I tried x86-64 Assembly

>> It's about time...

Posted on | 1614 words | ~8 minute read


Till now, I prefered to stay as far away as possible from even touching any kind of assembly. And keep in mind, I’ve written a couple hobby operating systems, all without touching any assembly (thank you Limine bootloader!).

It’s much better when the compiler (foreshadowing) does it all for me. Everything about assembly just turned me off, like:

  • The DWORD PTR [rbp-*] syntax for accessing the stack
  • All registers are global and there isn’t much of them
  • Absolutely no handholding by a compiler. Good luck stepping through each instruction with a debugger!

And last but not least:

  • The fact that you have to really think hard about what you were writing

This one was tough, and required reading documentation and inspecting code generated other by compilers to make the right decisions. Compiler Explorer by Matt Godbolt is an amazing tool that really helped me understand the best practices and conventions for good assembly code. His talks at CppCon about low level programming and Compiler Explorer are great!

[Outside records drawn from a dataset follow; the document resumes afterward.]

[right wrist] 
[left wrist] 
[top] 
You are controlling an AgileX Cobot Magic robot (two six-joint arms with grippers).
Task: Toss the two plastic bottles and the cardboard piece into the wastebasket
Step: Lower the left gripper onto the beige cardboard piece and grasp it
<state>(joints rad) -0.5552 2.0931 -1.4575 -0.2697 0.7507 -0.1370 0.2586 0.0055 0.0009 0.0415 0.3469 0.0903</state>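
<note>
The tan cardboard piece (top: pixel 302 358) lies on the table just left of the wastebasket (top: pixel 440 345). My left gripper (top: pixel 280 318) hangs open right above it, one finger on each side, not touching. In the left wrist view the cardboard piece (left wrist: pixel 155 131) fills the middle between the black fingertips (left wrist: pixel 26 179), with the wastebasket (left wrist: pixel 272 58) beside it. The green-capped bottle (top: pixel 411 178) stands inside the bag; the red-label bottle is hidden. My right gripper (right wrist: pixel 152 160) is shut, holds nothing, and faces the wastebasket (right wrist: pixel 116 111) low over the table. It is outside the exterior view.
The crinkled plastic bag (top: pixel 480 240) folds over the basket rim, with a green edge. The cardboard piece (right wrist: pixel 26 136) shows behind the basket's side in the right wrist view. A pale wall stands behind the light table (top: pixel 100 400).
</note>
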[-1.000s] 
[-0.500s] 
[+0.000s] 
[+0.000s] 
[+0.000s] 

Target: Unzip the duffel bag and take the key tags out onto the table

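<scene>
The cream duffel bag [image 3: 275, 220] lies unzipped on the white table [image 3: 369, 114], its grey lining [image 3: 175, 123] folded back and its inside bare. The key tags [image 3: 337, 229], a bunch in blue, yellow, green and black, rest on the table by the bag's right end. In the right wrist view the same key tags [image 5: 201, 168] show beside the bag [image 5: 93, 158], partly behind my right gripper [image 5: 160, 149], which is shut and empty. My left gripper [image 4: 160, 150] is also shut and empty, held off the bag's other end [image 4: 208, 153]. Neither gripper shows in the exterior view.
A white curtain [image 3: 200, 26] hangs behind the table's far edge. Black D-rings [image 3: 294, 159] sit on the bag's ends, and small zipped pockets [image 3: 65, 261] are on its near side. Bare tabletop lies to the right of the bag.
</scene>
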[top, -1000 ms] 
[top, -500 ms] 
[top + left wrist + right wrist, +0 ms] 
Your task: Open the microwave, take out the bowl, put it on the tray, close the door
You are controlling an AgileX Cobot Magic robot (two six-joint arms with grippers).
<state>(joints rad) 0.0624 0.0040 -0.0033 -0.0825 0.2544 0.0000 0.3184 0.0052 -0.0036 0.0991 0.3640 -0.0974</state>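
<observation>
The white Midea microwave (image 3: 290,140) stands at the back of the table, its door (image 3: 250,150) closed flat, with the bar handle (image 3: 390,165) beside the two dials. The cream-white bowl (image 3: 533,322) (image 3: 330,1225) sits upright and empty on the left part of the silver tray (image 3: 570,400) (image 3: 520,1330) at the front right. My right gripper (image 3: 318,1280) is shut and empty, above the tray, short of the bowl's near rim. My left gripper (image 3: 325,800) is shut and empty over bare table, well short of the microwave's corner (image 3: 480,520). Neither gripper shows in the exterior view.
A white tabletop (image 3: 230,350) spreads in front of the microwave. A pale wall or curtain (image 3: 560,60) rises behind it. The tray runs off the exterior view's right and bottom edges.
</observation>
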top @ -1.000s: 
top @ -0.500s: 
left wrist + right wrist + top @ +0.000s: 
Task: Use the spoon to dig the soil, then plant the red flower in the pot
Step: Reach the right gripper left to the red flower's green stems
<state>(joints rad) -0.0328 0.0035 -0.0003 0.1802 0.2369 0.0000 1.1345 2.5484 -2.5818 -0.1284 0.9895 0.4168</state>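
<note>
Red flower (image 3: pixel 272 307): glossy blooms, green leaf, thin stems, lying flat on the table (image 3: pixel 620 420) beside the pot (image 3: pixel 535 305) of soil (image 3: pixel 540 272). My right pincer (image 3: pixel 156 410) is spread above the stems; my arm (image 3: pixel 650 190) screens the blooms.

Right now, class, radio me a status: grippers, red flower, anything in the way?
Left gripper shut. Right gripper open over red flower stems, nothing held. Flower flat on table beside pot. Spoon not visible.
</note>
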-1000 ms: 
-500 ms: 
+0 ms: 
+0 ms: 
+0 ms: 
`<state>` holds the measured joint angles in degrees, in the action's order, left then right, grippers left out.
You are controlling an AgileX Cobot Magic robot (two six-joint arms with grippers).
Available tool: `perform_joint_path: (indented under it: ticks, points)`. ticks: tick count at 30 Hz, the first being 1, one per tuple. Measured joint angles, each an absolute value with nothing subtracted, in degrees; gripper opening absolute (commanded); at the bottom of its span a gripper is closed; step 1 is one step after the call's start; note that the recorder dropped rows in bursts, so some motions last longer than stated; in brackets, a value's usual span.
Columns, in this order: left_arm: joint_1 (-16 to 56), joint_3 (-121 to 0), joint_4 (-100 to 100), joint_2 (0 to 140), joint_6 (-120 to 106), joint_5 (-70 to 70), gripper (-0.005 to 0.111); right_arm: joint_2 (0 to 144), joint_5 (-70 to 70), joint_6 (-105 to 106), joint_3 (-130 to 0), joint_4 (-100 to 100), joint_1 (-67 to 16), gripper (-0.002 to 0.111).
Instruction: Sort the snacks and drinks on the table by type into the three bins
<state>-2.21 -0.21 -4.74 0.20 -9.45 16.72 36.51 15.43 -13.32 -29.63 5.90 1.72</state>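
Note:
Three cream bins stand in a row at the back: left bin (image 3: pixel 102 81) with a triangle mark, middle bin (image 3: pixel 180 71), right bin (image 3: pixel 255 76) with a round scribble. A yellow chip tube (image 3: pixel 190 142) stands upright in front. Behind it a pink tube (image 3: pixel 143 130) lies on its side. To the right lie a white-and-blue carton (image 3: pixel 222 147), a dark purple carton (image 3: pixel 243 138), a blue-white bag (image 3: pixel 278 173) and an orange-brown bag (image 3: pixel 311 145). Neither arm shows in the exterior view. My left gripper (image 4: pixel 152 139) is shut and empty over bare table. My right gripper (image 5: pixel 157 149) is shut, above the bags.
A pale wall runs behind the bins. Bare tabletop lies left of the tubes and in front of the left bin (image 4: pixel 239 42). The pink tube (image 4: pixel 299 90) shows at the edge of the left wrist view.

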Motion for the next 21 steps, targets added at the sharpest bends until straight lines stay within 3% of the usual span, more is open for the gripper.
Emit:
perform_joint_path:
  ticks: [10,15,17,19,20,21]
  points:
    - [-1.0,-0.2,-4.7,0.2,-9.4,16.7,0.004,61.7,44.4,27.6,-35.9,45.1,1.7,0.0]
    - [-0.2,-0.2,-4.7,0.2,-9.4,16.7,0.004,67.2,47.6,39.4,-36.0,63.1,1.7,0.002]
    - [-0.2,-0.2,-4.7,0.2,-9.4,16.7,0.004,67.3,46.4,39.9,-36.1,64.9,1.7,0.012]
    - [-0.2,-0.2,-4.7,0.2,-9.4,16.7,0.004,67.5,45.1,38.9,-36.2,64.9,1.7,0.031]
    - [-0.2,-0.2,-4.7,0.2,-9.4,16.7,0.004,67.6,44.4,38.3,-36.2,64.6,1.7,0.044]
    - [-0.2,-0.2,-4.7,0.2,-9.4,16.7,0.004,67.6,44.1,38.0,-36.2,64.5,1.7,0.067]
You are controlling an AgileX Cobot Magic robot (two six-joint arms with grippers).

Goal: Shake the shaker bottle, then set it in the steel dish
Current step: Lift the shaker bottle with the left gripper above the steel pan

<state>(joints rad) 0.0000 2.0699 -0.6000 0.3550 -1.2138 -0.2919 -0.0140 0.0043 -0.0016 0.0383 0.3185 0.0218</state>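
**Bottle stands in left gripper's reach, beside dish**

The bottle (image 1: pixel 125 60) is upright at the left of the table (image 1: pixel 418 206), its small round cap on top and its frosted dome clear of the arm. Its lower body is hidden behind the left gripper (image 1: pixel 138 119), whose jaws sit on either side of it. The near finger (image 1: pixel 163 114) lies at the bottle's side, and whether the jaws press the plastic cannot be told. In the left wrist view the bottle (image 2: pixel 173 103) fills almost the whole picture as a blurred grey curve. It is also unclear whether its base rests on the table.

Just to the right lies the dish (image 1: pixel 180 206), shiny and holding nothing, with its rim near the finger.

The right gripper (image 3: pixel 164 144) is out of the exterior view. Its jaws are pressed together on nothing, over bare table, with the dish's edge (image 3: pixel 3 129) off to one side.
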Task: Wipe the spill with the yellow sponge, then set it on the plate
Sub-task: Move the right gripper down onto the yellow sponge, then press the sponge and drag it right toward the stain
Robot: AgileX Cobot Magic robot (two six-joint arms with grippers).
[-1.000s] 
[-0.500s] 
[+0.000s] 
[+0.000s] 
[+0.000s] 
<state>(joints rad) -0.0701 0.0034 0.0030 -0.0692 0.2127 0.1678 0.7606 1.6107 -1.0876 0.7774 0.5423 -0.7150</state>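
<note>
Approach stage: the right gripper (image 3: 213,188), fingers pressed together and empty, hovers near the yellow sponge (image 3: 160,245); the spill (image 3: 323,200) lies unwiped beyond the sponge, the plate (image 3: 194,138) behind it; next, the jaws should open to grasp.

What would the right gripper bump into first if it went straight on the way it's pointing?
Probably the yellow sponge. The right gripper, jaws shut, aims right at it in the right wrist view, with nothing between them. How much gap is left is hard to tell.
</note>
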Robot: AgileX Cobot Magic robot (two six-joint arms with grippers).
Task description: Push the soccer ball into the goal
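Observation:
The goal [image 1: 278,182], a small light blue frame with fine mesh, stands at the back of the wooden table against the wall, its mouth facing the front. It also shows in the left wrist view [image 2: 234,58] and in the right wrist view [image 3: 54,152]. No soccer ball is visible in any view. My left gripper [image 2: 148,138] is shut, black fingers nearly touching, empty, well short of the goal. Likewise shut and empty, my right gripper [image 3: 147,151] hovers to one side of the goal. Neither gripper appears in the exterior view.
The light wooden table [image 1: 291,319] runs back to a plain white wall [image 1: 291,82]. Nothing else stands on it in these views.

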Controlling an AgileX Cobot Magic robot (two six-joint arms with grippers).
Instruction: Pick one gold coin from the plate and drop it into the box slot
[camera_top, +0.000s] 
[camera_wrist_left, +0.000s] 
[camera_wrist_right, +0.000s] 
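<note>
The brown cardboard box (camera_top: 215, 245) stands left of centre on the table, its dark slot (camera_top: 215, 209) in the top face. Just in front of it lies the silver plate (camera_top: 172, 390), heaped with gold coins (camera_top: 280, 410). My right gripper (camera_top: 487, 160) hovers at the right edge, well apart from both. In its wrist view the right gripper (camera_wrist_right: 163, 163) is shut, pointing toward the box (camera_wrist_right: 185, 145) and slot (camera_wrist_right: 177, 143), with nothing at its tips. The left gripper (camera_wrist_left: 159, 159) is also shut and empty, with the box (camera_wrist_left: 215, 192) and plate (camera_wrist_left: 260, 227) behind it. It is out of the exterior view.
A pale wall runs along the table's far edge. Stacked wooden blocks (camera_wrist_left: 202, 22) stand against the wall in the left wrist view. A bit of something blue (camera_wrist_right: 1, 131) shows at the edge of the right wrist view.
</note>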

Assembly Language in 100 Seconds by Fireship is great too, it got me initially interested. It also showed how the Linux kernel processed system calls.

I use NASM, the Netwide Assembler as my main assembler. I’ve tried GAS (GNU assembler) in the past and hated AT&T assembly syntax. Intel syntax just works and is not a pain to read and type (there’s a reason why it’s the default inside Compiler Explorer).

Deconstructing my first program

I’m going to make a lot of comparisons between assembly and the C programming language, I also wont cover everything, just enough.

section .data
	string: db "Hello world",10
		; 10 is the newline character

global _start
section .text
		call print
		mov rax, 60 ; sys_exit syscall
		mov rdi, 1  ; return code of 1
		mov rax, 1  ; sys_write syscall
		mov rdi, 1  ; stdout
		mov rsi, string
		mov rdx, 12 ; length of string

The data section

There is no variables in assembly, just memory locations/pointers. The data section is where you define chunks of memory to be a known value, to later access this data using a pointer. You see the string: part? Those are called labels, they act effectively like pointers.

NASM has a special syntax to ‘define’ memory.

db "Hello world", 10

db means ‘define byte’, this line defines the bytes for the string “Hello world” and the number 10. The number 10 is just the newline character in ascii, placed at the end of the string, NASM seems to not support escape characters.

Lets see it in action!

Reading a hexdump of the final executable, after looking around, you can spot the string data nearing the end of the file, the dot highlighted at the end means the byte is not printable, but it still has meaning to us. It’s the newline character we defined earlier and the end of the string.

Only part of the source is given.